Does anyone have this? I just saw it on amazon and it looks like a back saver to me!


----------



## LovelyLily (Mar 26, 2013)

Wow. Kudos to the person who created this. I just use the kitchen sink to bathe mine, though (and of course sanitize it afterward).


----------



## mrsmediauph (Feb 19, 2013)

hempsteadjb said:


> Does anyone have this? I just saw it on amazon and it looks like a back saver to me!


 
I want that! Someone posted that on Facebook before and I would love to have that to bathe Lily. My back hurts by the time I am done reaching for her as she heads to the back of the tub constantly. :w00t:


----------



## The A Team (Dec 1, 2005)

After the flood, I had our "Wet Bar" sink removed (along with the bar) and replaced it with a nice looking utility sink. Then I got a stacking washer and dryer so I have my grooming table in the laundry closet. Love my new set up!

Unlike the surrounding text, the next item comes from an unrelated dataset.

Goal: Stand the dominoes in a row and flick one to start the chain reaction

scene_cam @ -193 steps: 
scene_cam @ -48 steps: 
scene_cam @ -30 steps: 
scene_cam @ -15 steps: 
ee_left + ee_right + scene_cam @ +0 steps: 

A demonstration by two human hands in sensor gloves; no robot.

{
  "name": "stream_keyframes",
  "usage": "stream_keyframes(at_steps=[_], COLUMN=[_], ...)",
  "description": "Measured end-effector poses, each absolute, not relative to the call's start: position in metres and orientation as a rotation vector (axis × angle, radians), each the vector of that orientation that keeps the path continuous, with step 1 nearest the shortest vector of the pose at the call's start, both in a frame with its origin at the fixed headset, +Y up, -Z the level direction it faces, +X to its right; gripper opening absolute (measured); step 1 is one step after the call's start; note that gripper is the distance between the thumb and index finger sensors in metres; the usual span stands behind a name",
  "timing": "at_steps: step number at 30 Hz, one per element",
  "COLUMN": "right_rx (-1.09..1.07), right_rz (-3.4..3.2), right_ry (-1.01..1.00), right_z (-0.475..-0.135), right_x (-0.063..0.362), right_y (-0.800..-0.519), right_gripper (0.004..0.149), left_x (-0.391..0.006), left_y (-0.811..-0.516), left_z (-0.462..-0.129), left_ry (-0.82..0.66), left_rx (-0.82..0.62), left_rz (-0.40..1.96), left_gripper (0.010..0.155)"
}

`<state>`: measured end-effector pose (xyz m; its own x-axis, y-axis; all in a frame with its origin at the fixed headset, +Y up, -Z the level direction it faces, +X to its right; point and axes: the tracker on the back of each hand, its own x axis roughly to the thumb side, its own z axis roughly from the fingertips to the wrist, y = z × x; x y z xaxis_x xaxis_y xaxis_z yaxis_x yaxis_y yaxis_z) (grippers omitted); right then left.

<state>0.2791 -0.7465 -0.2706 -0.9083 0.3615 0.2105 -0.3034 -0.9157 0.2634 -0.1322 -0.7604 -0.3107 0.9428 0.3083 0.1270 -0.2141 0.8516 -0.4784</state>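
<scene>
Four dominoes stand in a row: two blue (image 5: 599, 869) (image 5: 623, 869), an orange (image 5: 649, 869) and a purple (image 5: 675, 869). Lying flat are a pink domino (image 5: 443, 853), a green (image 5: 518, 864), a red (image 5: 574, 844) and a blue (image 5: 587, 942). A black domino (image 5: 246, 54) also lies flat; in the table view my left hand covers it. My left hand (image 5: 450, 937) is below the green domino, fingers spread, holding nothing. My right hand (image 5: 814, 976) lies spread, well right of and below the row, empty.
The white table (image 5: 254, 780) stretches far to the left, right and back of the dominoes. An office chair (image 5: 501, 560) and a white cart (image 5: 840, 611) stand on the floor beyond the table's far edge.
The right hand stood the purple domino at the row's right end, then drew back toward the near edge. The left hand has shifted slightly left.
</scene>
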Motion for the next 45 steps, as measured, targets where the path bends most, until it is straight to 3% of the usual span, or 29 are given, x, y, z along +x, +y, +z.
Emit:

That tub looks great...if you have the room for it.


----------



## Bailey&Me (Mar 8, 2010)

Oh I would love that but I have no room for it! Guess I'll have to stick with bathing Bailey and Emma in the bathtub even though it KILLS my back!


----------



## ToniLWilson (Sep 11, 2012)

I need that!!!!


----------



## sherry (Jan 4, 2013)

That's nice! I just use the kitchen sink. My last 2 had to be bathed in the tub and it broke my back!


----------



## Furbabies mom (Jul 25, 2011)

Where would you store it? I bath mine in the bath tub, and so far my back is good.


----------



## hempsteadjb (Mar 1, 2012)

The storage is an issue...my utility room is behind my master bath. Since we are having an ice storm in Louisiana today and no work day I am going to clean out and throw away and make room for it there. The whole state is basically shut down for ice and snow which we never get down here.


----------



## Matilda's mommy (Jun 1, 2005)

I have a friend who has one similar to that one, she loves it, she has a outdoor room she keeps it in along with all her grooming things, she has 6 scotty dogs and needs it


----------



## hempsteadjb (Mar 1, 2012)

I just ordered it...can't wait to try it!


----------



## lydiatug (Feb 21, 2012)

Let me know Judy...especially how it stores. I thought about getting it for the RV, but think it might take up too much space. I bathe in the kitchen sink at home, but the coach sink is pretty shallow and we end up with water everywhere!


----------



## lynda (Oct 11, 2005)

That looks like a great idea. I bathe mine in the kitchen sink but if I were doing it in a tub I would definitely get one of those.


----------



## hempsteadjb (Mar 1, 2012)

Update, it was way too big for my bathroom, had to send it back. It is not easy to take it apart for storage. I loved the concept but just didn't work for me.


----------



## mss (Mar 1, 2006)

Which size did you get? 

It looks like they used to make a "mini" that isn't on amazon or the company website but that I see on other websites. (I googled.  ) But I wonder if the base might be just as big.


----------



## Canada (Jun 4, 2009)

How about a raised baby bath?
Summer Infant Right Height Bath Tub | BabiesRUs


----------



## hempsteadjb (Mar 1, 2012)

Wow, I have to check into the baby bath! I ordered the medium size, the tube area was fine but the legs come way out...


----------



## mss (Mar 1, 2006)

Thanks for the info.


----------



## nwyant1946 (Jan 2, 2013)

*I'm going to get a small utility sink that will fit inside my bathtub along with a handheld shower sprayer..I can get a slipproof mat for the bottom of it and cut a hole in it for the drain... This tub looks great but it won't fit inside the tub...*


----------



## zooeysmom (Aug 1, 2011)

The kitchen sink works fine for us. Zooey loves her baths :aktion033:


----------



## mss (Mar 1, 2006)

I wonder if one could be improvised with a shower chair or spa stool and a Rubbermaid-type container and maybe some bungees.


----------